Dans un certain sens, une approche « contrarian » est l’exact opposé de l’approche « momentum » : si cette dernière consiste à acheter des titres qui affichent une nette tendance à la hausse, l’investisseur contrarian achète toujours « au moment où le pessimisme est à son comble ». C’est John Templeton, fondateur en 1954 du Templeton Growth Fund, qui a inventé cette devise dans les années 1930 : un fonds qui, en 38 ans, a enregistré un rendement annuel moyen de 15 %.
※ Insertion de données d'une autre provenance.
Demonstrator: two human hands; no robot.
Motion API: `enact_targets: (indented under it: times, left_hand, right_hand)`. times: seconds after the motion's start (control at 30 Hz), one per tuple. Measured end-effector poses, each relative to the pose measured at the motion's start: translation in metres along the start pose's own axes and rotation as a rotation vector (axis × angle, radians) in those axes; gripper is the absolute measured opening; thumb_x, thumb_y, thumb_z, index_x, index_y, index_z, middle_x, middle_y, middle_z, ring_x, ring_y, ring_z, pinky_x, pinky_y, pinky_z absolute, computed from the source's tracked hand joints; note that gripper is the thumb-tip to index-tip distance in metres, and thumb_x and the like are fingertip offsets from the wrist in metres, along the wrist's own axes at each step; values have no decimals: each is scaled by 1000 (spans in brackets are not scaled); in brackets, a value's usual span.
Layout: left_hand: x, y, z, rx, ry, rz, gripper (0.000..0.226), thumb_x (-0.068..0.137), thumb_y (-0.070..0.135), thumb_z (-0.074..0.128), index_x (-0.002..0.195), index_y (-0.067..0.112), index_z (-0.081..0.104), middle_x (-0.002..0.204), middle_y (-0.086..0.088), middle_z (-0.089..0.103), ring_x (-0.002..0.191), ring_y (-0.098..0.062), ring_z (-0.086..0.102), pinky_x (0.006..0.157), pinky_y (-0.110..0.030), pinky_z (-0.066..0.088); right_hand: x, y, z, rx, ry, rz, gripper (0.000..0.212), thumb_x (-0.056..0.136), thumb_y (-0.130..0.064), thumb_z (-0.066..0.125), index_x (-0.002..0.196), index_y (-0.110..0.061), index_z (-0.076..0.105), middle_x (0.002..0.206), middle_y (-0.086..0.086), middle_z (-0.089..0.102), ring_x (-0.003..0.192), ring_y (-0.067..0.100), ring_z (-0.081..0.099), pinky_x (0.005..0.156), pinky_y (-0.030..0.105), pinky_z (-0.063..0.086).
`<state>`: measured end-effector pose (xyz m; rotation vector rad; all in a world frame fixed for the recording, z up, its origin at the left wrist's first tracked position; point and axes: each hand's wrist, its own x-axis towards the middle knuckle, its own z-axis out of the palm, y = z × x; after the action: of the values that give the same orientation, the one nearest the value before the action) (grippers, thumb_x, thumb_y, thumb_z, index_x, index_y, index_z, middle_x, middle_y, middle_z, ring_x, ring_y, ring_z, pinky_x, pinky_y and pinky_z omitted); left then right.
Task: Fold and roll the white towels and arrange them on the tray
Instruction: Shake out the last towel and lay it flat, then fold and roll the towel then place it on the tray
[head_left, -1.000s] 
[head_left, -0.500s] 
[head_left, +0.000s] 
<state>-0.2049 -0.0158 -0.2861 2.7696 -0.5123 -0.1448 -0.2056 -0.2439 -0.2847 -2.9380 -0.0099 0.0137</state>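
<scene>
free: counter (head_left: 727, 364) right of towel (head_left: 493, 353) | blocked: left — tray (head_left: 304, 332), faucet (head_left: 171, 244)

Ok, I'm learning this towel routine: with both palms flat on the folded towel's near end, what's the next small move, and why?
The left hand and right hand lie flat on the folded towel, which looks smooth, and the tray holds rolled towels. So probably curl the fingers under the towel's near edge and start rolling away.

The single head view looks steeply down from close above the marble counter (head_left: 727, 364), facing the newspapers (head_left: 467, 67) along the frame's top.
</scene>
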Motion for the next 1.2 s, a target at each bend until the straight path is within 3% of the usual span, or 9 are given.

L’anecdote qui a rendu célèbre le style « contrarian » de Templeton remonte à 1939 : au début de la Seconde Guerre mondiale en Europe, ce jeune investisseur (né en 1912) du Tennessee a emprunté 100 dollars pour acheter 104 actions américaines à moins d’un dollar chacune, pariant qu’elles étaient excessivement sous-évaluées. En cinq ans, Templeton a quintuplé son capital investi.
Être « contrarian » est en réalité une extrémisation de l’approche value de Graham et Buffett : en effet, l’investisseur « contrarian » est un véritable investisseur value qui tire cependant sa force du fait d’aller à contre-courant du marché. Dans un marché haussier, l’approche « contrarian » conduit à être baissier et vice versa. De même, lorsque le marché est en hausse, l’investisseur « contrarian » ne recherche pas les titres et les secteurs qui se comportent le mieux, mais ceux qui se comportent le moins bien : par exemple, au cours de la période 2023-2024, il n’aurait pas misé sur la technologie, mais plutôt sur les services aux collectivités ou le secteur pharmaceutique.